To Combat Raging Wildfires, California Turns to Native American Knowledge
Decades of fire suppression have contributed to increasingly destructive infernos. Now, the U.S. Forest Service is turning to Indigenous fire science to restore balance to the land.
Decades of fire suppression have contributed to increasingly destructive infernos. Now, the U.S. Forest Service learning from Indigenous fire science to restore balance to the land.
As of early September, over two million acres have burned in California this year—a number that has been described as the worst in state history. Up and down the state, from mountainous forests to coastal shrublands, fires are burning with a frequency and severity never before seen. A glance at the CAL FIRE map shows that the entire state appears to be ablaze, with historic fires in Oregon and Washington State occurring in tandem. What was once an occasional event has now become an annual, often deadly "fire season" that devastates human lives and property, biodiversity, and air and water quality while stretching the state’s resources thin.
And yet, history shows fire as an integral part of the California landscape. Ethnographic studies and tree-ring data reveal that before 1800, about 4 to 12 million acres burned annually. That’s 5 to 12% of the state every year. With variations between bioregions, California’s ecosystems evolved with and for fire. In fact, most of the state’s ecosystems are either fire-dependent or fire-adapted. Fires are essential to biodiversity, as they can enrich the soil with nutrients, stimulate new plant growth, and create habitats for animals.
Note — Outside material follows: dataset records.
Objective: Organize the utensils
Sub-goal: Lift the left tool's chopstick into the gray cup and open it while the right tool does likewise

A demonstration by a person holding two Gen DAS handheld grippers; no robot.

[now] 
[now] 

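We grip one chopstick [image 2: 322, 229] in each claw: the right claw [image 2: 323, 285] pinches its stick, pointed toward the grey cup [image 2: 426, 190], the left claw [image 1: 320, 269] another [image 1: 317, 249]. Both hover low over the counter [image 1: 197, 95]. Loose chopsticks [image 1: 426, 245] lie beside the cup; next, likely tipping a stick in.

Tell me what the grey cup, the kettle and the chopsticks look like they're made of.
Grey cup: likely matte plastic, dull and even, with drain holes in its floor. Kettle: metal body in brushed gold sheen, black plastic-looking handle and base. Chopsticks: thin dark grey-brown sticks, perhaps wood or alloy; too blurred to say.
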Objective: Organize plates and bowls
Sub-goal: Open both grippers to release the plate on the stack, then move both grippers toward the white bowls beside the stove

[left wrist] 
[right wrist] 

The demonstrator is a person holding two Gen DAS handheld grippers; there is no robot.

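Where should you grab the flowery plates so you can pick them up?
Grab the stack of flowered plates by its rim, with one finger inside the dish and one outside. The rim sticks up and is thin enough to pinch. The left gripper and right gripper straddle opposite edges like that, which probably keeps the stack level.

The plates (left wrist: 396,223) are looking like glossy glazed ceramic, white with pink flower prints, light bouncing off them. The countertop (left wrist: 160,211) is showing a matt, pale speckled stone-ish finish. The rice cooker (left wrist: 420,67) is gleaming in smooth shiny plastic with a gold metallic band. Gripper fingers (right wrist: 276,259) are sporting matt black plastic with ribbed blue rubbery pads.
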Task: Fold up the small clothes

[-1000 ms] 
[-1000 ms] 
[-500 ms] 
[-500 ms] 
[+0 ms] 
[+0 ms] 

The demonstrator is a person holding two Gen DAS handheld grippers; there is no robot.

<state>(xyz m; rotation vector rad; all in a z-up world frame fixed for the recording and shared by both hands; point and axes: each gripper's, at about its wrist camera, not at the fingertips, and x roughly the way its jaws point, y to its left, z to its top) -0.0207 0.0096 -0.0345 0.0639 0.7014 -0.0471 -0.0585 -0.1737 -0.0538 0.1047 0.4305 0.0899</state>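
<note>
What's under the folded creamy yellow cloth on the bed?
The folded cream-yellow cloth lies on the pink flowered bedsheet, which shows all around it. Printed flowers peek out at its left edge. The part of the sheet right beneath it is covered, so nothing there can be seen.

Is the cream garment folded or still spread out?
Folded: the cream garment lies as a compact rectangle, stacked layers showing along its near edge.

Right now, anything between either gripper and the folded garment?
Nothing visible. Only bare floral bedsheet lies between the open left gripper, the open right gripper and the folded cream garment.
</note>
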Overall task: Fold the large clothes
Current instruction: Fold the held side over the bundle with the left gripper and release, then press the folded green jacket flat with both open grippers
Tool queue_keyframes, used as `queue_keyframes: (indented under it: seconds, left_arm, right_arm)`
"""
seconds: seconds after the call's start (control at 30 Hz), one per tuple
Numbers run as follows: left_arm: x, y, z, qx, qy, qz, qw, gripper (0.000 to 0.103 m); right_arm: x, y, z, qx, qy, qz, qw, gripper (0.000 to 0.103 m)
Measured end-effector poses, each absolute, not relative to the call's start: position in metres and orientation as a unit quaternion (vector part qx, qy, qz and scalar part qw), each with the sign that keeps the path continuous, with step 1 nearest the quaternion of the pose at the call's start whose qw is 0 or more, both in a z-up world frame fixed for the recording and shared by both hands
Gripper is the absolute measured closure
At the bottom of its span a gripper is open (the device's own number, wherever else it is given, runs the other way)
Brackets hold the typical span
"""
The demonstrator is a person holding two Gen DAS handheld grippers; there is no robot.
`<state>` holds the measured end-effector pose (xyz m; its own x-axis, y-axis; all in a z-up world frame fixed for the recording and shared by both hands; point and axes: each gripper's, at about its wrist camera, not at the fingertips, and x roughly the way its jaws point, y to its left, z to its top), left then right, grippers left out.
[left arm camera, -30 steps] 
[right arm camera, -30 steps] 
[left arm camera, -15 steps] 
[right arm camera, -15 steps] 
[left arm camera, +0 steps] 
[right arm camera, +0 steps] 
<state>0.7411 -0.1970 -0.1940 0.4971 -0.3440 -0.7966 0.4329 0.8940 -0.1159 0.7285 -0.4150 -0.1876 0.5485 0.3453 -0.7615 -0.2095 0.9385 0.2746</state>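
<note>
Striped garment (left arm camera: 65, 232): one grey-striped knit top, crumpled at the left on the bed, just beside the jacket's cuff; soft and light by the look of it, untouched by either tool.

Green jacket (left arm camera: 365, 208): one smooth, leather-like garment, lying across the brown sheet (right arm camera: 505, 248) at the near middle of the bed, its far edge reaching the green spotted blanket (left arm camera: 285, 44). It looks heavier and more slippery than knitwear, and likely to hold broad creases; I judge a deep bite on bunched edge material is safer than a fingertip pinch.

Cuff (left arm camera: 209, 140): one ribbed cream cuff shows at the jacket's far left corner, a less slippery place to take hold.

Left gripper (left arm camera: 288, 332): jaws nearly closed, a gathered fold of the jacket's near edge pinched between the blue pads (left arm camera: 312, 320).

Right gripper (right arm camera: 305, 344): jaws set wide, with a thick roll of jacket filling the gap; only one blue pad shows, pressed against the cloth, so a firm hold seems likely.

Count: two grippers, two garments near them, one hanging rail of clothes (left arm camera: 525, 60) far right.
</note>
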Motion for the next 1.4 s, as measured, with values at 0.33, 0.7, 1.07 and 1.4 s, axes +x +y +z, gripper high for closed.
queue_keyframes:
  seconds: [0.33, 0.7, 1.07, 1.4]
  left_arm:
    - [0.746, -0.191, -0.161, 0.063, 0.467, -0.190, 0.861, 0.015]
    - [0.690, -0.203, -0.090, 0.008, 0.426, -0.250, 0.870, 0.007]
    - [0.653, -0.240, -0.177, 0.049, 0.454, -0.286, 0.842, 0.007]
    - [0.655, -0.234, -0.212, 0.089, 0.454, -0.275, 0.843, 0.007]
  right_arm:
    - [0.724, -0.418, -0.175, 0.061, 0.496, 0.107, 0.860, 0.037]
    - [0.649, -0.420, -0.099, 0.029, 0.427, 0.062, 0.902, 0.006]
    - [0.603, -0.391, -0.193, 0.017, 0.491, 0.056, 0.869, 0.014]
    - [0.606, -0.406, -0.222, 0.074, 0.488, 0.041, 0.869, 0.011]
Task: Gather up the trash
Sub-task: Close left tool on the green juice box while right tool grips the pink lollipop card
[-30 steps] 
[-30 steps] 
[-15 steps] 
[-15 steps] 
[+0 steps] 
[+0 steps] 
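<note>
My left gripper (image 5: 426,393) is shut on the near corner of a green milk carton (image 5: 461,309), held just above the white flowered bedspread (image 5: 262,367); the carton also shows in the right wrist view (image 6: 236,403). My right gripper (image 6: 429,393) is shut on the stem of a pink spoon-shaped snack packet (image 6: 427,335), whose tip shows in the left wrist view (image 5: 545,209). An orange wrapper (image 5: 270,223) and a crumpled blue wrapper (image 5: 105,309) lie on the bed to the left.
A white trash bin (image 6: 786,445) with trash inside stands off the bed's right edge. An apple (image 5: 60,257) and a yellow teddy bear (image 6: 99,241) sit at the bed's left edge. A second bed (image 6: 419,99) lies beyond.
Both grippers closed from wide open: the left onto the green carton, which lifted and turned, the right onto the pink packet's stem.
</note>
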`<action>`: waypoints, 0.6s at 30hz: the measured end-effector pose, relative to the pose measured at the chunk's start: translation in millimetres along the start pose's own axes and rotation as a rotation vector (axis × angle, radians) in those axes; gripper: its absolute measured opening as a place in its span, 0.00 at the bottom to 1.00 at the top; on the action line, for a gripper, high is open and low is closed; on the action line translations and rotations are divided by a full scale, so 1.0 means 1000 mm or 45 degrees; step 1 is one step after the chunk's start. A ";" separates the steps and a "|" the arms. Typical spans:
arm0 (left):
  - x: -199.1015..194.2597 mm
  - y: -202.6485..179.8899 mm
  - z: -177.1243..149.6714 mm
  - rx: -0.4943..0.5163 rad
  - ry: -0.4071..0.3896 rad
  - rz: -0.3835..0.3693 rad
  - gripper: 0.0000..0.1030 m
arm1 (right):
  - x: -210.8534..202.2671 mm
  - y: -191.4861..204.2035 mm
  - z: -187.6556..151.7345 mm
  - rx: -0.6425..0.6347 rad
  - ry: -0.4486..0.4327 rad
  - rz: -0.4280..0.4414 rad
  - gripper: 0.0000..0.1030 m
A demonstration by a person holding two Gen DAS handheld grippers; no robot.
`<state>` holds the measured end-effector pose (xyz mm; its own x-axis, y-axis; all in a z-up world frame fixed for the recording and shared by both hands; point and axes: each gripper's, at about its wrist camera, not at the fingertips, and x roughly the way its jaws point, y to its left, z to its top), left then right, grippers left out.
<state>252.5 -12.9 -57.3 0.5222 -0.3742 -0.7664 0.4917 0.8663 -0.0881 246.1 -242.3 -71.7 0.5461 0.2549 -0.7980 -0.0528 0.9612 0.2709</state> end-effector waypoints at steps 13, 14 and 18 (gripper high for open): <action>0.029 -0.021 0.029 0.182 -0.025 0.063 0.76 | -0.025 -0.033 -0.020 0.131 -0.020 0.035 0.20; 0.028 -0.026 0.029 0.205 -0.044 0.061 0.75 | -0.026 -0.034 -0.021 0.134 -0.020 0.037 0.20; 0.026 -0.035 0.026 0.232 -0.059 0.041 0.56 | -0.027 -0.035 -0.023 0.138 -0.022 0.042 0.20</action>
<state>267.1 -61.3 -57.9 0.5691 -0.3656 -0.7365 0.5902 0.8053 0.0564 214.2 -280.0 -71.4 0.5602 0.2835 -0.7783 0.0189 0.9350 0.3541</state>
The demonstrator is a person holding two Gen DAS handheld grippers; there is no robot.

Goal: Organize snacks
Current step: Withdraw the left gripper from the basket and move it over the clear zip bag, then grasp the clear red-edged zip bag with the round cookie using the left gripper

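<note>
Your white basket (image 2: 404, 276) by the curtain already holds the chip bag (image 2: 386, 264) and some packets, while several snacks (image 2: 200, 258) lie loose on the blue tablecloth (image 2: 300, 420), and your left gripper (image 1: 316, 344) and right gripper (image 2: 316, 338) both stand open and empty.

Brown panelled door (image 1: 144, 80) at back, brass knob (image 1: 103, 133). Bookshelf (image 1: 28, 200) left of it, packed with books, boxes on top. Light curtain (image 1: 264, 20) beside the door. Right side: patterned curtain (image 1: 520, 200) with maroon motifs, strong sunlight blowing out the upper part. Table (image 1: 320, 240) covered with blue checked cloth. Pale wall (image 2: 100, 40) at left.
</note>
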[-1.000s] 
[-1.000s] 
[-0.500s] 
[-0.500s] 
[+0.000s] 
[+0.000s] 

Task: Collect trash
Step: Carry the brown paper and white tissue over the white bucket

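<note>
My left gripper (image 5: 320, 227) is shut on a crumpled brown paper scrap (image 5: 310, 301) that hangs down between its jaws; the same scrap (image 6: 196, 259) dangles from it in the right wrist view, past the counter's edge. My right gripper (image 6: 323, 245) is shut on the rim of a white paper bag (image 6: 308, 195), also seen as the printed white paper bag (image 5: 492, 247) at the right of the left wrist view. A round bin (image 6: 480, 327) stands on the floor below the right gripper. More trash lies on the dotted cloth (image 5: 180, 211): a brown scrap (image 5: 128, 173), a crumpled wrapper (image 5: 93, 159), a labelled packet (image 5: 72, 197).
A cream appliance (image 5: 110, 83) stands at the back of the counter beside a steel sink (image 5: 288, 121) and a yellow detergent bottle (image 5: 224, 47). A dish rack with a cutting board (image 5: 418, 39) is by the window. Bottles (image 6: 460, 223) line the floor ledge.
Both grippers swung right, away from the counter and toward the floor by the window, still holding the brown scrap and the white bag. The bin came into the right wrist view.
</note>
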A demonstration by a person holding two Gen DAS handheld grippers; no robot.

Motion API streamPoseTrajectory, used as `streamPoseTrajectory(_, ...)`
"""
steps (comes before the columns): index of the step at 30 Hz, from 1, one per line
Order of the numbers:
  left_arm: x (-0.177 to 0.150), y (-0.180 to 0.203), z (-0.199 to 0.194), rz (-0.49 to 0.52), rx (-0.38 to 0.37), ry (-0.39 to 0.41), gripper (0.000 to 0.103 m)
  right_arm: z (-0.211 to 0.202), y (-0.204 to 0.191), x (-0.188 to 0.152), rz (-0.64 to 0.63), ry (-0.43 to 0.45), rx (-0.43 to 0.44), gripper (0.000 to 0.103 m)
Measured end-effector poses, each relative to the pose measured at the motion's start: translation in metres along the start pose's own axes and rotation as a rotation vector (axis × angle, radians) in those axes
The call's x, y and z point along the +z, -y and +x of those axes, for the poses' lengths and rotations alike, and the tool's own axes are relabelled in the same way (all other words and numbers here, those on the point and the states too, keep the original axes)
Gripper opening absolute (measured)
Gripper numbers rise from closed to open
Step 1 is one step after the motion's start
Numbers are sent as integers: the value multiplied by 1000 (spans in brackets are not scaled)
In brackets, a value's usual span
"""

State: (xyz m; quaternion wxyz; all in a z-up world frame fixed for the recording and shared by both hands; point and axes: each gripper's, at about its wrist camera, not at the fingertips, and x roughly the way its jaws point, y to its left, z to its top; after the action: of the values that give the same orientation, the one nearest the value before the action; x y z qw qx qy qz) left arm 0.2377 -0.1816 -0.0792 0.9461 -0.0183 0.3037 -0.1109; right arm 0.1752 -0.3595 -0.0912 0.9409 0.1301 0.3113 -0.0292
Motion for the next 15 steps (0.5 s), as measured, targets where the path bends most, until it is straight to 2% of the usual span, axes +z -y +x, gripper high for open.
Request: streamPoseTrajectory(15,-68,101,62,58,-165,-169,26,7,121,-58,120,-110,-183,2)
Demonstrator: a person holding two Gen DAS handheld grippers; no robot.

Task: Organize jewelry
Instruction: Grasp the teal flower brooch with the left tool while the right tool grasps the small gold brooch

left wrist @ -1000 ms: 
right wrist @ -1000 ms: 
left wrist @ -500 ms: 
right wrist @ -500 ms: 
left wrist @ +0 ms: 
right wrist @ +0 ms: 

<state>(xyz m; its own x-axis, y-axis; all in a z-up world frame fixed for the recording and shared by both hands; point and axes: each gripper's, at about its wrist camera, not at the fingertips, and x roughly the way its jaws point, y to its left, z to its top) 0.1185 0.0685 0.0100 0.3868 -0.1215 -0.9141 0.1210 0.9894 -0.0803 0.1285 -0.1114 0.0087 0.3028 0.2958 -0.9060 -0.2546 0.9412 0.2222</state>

This doesn’t mean recent conflagrations are comparable to the fires that came before, however. While the present-day fires are often large and severe, prehistoric fires occurred frequently but with a low to moderate intensity. What changed? From colonialism to development and climate change, it could be summed up as a shift in humans’ relationship with fire and with land.
Indigenous Fire Science
From Spanish colonialists to environmentalists like John Muir, many Euro-Americans arrived in California to "discover" a pristine, untouched "wilderness" that had coevolved with Indigenous peoples who developed relationships with the land and used management techniques to encourage the growth of plants for food, medicine, fiber, basketry, and other cultural practices.
Ethno-ecologist M. Kat Anderson has studied these complex resource management techniques. In Tending the Wild, Anderson writes that "fire was the most significant, effective, efficient, and widely employed vegetation management tools of California Indian tribes." Deliberate burning practices increased the abundance of plants for food and tools, enhanced wildlife grazing areas, and controlled insects and diseases. Burning also removed dead vegetation and promoted plant growth.
In contrast to the out-of-control infernos today, cultural burning is a form of Indigenous science and is intentional about when, where, and how fires are burned. Traditional knowledge has accounted for the effects of fire on plants, animals, and fungi; timing related to plant cycles, seasons, and moisture; and control of fire behavior and spread. By managing landscapes and preventing the buildup of dead biomass, cultural burning can also mitigate the spread and severity of natural lightning fires.
"Fire takes care of us and we take care of fire," says Leaf Hillman, director of natural resources and environmental policy for the Karuk Tribe’s Department of Natural Resources. In the Karuk ancestral territory of the Klamath River Basin, cultural burning practices encouraged an abundance of natural resources like salmon, deer, elk, acorns, huckleberry, hazel, and willow, creating "pyrodiversity," a coupling of biodiversity with fire regimes and food webs.
Colonial Fire Suppression
Just as fire is intimately connected to Indigenous science and the landscape, the history of modern wildfires corresponds with the timeline of land settlement, from Spanish colonization to post–World War II urban sprawl and current-day practices. Besides forcibly displacing Native American tribes from the lands they had tended, Euro-Americans brought a very different relationship to fire.
Spanish mission colonization and ranchos arrived in California in the mid-18th century, and with this came the perspective of fire as the enemy. "The Spaniards wanted to suppress fire because they saw it as dangerous and did not necessarily understand what purposes people were putting the fire to. They saw it as careless application of fire by what many of them referred to as ‘primitive people,’" says historical ecologist Jared Dahl Aldern. "So fire suppression is very much tied up with social and political oppression of Native American people."
"Fire suppression is very much tied up with social and political oppression of Native American people."
—Jared Dahl Aldern, historical ecologist
By the late 19th century, the United States Congress established forest reserves, and in 1905 the U.S. Forest Service was created to manage them. Soon after, a major wildfire in the Northern Rockies (aka The Big Blowup of 1910)—along with concerns about "understocked" timber reserves—drove policies of fire suppression. Although many Indigenous peoples and the ranchers who learned from them continued to practice controlled burning, this was effectively outlawed in 1924 when the Clark-McNary Act withheld funding from state forestry agencies if they allowed burning.